# How to undo really teased hair?



## aparnaBD (Oct 9, 2009)

Hi,

I normally don't tease my hair at all. I use velcro rollers and flat iron for volume. But yesterday I was trying a look that Required  a LOT of teasing. I shampooed and conditioned my hair today and then brushed it out. Most of the tangles are gone. But I lost a ton of hair. 

Is there a way to undo teasing so that I wouldn't lose so much hair? I remember watching a video on youtube about using a deep conditioner to undo it. I watched it long time ago, so forgot what it said. And now I can't find it on Youtube anymore. Any help is really appreciated. Thanks in advance!


----------



## gildedangel (Oct 9, 2009)

Teasing tangles your hair, which is why so much hair got damaged. Try using a conditioner and a comb in the shower, it might help.


----------



## aparnaBD (Oct 10, 2009)

Thank you! I will try that.


----------



## friedargh (Oct 10, 2009)

I agree with gilded angel, try combing it when the conditioner is still in your hair in the shower 
	

	
	
		
		

		
			





. Also, perhaps try to use a wider toothed comb.


----------



## [email protected] (Oct 10, 2009)

Ooops, double posted here. Sorry.


----------



## [email protected] (Oct 10, 2009)

Uhm, rule #1 - never brush *wet *hair! It's lethal for any type of hair. 
	

	
	
		
		

		
		
	


	




I hate to do backcombing, but if I go for big hair, I then sit down, tilt my head down and I  divide  all hair into 3 large parts, spending 20-30 minutes getting rid of tangles *with my fingers *(!) only. You need to be very thorough and then, once you hair is normal comb  as usual.

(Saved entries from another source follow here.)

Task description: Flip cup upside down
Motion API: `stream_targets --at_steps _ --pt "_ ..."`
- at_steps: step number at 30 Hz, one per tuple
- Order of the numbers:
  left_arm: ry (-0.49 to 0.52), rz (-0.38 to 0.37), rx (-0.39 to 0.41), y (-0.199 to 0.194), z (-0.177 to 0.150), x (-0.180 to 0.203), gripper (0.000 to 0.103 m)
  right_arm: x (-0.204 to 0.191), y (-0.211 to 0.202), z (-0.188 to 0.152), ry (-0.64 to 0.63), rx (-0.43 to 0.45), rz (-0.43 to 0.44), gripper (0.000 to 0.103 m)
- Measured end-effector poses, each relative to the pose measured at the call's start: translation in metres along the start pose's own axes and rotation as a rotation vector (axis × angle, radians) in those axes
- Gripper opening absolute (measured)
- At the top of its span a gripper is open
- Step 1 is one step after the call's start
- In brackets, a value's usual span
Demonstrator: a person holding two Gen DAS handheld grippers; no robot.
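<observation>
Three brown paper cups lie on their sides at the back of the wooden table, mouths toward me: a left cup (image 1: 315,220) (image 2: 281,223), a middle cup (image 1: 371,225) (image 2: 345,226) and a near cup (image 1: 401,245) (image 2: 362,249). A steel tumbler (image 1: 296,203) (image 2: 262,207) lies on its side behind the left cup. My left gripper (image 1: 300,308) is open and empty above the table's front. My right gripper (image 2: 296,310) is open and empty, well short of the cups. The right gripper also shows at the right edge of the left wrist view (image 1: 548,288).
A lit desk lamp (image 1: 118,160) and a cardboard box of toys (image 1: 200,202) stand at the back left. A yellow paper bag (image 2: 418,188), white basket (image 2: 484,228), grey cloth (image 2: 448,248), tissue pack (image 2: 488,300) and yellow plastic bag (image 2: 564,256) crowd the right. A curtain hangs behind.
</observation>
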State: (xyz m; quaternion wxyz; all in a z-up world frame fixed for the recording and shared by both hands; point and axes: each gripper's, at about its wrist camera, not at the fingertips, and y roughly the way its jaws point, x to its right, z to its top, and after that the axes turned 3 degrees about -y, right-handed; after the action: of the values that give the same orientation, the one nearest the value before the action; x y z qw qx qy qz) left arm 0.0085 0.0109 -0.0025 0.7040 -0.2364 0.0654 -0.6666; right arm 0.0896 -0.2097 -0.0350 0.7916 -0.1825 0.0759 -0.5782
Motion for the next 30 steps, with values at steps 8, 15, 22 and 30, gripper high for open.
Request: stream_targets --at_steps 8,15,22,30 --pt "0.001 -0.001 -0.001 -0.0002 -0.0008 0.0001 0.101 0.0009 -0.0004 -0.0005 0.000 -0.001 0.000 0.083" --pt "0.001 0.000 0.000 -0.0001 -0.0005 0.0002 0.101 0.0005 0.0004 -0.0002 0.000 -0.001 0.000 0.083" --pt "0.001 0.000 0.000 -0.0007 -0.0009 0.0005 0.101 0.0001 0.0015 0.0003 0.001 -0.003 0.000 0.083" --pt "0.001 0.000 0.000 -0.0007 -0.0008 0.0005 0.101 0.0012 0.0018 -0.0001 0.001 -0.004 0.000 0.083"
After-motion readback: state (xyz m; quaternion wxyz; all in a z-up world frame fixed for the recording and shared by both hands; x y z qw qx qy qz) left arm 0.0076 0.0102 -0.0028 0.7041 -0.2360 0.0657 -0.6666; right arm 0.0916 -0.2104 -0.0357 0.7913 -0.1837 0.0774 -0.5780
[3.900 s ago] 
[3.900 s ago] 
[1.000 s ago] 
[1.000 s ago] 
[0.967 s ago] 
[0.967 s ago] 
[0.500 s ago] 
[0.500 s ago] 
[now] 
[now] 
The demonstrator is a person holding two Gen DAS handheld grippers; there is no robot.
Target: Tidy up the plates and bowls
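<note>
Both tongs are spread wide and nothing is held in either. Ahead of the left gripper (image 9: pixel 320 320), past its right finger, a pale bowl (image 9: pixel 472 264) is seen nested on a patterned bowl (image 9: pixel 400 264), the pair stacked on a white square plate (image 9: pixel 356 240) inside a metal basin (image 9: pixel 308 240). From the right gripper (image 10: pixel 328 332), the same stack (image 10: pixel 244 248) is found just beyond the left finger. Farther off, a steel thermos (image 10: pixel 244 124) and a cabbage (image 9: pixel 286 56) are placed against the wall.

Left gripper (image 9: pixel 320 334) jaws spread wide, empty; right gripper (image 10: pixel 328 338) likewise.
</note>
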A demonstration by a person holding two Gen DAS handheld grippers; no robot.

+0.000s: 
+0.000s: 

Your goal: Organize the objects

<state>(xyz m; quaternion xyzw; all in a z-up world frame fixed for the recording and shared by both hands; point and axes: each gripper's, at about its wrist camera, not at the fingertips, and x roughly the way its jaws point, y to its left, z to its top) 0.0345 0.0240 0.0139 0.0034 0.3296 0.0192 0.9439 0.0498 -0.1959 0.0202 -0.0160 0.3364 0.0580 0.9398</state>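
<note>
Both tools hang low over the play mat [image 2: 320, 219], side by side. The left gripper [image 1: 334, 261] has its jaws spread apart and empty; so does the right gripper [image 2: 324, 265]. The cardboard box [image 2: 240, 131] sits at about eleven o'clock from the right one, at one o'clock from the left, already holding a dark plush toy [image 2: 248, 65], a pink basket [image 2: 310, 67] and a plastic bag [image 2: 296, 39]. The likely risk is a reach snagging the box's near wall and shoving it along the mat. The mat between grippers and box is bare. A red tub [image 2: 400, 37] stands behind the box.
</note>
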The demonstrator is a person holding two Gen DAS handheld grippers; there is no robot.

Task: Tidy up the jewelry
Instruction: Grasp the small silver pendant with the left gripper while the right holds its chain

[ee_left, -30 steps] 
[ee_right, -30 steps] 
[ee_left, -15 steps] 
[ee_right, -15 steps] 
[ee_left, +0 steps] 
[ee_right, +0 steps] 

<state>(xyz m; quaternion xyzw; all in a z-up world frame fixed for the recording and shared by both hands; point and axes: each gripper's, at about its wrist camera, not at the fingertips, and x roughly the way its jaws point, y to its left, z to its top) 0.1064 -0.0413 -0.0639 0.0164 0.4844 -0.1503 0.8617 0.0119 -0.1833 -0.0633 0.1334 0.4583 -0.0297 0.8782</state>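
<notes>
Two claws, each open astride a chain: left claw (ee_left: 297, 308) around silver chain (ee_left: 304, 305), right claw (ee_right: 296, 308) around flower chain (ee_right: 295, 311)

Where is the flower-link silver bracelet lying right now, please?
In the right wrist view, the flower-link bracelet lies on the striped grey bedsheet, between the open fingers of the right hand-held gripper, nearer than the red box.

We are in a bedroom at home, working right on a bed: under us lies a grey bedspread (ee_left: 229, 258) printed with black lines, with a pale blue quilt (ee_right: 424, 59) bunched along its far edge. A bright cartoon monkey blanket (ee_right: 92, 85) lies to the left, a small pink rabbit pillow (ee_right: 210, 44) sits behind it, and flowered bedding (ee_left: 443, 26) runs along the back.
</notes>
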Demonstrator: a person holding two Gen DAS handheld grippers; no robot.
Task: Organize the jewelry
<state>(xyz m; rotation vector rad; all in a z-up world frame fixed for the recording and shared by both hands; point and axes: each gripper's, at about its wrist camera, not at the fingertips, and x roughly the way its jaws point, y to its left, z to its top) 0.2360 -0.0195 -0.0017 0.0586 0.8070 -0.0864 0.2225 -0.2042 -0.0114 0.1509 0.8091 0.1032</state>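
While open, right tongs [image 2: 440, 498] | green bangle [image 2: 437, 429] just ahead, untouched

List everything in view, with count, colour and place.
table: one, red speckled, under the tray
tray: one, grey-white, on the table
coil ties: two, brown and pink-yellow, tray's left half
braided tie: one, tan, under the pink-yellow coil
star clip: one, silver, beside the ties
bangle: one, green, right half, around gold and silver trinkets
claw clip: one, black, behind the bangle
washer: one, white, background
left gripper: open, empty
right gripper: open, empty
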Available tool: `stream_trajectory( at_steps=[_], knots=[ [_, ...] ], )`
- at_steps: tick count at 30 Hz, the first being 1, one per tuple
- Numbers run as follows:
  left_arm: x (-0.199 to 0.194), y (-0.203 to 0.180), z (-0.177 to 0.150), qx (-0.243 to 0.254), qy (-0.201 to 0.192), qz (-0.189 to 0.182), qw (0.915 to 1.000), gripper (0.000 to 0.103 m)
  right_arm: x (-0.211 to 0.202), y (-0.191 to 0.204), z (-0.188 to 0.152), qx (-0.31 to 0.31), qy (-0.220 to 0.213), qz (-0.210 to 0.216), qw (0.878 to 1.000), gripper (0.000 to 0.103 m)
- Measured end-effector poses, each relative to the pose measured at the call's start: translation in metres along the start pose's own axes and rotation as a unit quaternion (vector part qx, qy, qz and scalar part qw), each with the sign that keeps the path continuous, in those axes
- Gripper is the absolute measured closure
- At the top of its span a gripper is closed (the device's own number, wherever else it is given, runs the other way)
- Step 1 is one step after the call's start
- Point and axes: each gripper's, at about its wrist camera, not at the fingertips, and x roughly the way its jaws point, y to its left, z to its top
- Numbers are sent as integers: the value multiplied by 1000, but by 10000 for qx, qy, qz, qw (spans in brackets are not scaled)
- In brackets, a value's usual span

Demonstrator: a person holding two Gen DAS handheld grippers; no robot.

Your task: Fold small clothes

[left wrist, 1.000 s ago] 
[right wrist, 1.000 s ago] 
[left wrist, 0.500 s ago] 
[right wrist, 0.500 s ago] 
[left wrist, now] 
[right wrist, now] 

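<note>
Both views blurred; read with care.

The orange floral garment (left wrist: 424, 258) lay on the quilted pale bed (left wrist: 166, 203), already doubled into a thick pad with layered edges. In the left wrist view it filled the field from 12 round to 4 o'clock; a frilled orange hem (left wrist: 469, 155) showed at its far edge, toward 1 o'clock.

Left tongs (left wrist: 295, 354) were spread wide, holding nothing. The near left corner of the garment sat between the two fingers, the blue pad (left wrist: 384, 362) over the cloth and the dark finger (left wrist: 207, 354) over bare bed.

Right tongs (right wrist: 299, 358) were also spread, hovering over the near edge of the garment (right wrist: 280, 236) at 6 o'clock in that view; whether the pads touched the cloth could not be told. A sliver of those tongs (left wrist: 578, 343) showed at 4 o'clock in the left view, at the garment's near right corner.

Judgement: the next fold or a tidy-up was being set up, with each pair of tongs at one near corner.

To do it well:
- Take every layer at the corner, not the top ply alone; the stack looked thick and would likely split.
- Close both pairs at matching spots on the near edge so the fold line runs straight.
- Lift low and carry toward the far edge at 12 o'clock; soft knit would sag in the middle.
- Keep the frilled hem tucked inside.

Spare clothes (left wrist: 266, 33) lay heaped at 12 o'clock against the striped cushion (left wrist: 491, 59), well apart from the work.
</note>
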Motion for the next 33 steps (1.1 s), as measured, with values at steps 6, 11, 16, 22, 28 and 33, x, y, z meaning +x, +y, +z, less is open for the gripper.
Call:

It's the best way to get rid of elf-locks - saves your precious hairs.


----------



## L1LMAMAJ (Oct 10, 2009)

yes a wide toothed comb with conditioner or something slightly greasy will help untangle the hair without breaking it off too much. good luck! this is the reason why i don't tease my hair.


----------



## MaskedBeauty (Oct 10, 2009)

I agree with L1LMAMAJ. Same reason I don't tease my hair.


----------



## Makeup Emporium (Oct 10, 2009)

Quote:

   Originally Posted by *[email protected]* 

 
_Uhm, rule #1 - never brush *wet *hair! It's lethal for any type of hair. 
	

	
	
		
		

		
		
	


	


_

 
That's actually a myth...
_Never brush your hair when it's wet, and never comb it when it's dry._ This hearkens back to the days before we had "brushes" with tines. Bristled brushes by their very nature pull the hair in hundreds of slightly different angles as the brush passes through the hair. When the hair is wet, it is swollen and weaker and brushing with bristled brushes can stretch and damage the hair. It IS advisable to always use a wide-toothed comb on wet hair, but a brush that has widely-spaced tines is an acceptable tool for detangling wet hair.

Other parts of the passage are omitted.